On comparison with the emission bands of fluorescent compound solutions, it is noticed that the presence of the 4-chlorophenyl group at pyrazoline moiety for SF1, SF3, SB1 and SB3 leads to a red shift of the emission spectra; however, a blue shift of emission band is clear in the case of paper treated with compounds including 4-methylphenyl, as the case of SF2 and SB3. For SF4, SF5, SB4 and SB5, which were treated with fluorescent compounds including 2-naphthyl, no marked change in emission band is observed, in comparison to the data obtained in solution.

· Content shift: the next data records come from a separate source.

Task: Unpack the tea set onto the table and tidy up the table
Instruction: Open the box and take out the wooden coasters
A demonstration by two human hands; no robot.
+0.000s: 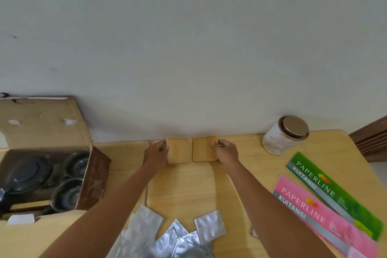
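You grip one wooden tray (178, 150) in your left hand (156, 154) and another (204, 148) in your right hand (227, 152), side by side at the far table (184, 186) edge, while the pot and cups wait in the box (41, 176) on the left.

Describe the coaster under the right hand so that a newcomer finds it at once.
Follow the wooden table to its far edge by the wall. Two square wooden coasters lie side by side there; the right coaster is the one the right hand grips, nearer the white jar.
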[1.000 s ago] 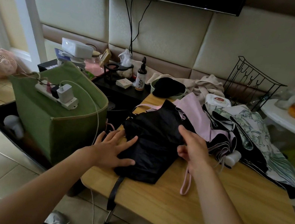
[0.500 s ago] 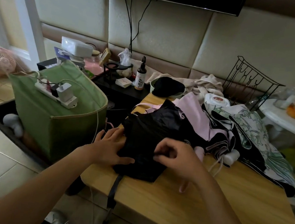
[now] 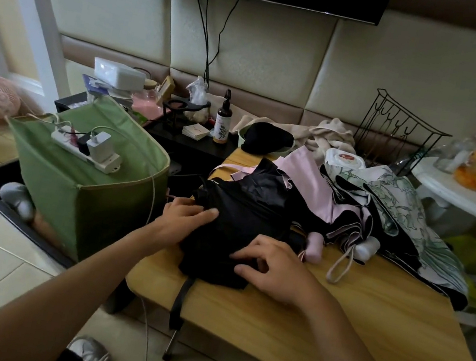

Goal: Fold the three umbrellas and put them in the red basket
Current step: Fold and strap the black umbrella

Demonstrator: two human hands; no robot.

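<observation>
A black umbrella [image 3: 244, 210] lies collapsed and crumpled at the near left of the wooden table [image 3: 346, 333]. My left hand [image 3: 187, 219] holds its left edge, fingers curled onto the fabric. My right hand [image 3: 273, 271] pinches the black fabric at its near right side. A black strap [image 3: 181, 300] from it hangs over the table's front edge. Behind it lies a pink umbrella [image 3: 309, 183] with a pink handle [image 3: 315, 246]. To the right lies a white floral umbrella [image 3: 400, 209] with a white handle [image 3: 369, 249]. No red basket is in view.
A green fabric bin [image 3: 85, 191] carrying a power strip [image 3: 86, 150] stands on the floor left of the table. A dark side table [image 3: 192, 143] with a bottle sits behind. A wire rack [image 3: 397, 135] and a white round table [image 3: 462, 197] are at the right.
My right hand has come from the far side of the black umbrella toward me, drawing the fabric over. My left hand has slid up along the left edge and curled onto it.
</observation>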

Table 4 also shows that the trend of emission intensities data for the treated Bible paper sheets is different from that for the Fabriano sheets, which may be ascribed to the change in cellulose substrates, basis weight and degree of sizing of the two types of paper sheets.

With regard to strength properties of treated paper sheets, figure 3a,b shows that all investigated compounds provide the improvement in quality numbers (Q_z, indication to all strength properties). The improvement in the case of Bible paper sheets is greater than in the case of Fabriano paper sheets, especially for samples S19 and S23. The explanation of these observed data is probably ascribed to the basis weight of paper sheets. Bible paper is lower in grammage (45 g m⁻²), which promotes the diffusion of fluorescent solutions through the fibres and interact with the free hydroxyl groups of paper substrates, i.e. it leads to reformation of bonds but with higher strength hydrogen bonds. This view is emphasized from decreasing the strength of Bible paper sheets treated by chloroform solution only. The treating of Bible paper by chloroform leads to decrease in the energy of hydrogen bonds between fibres. It means that more free OH groups in cellulose substrate are possibly created.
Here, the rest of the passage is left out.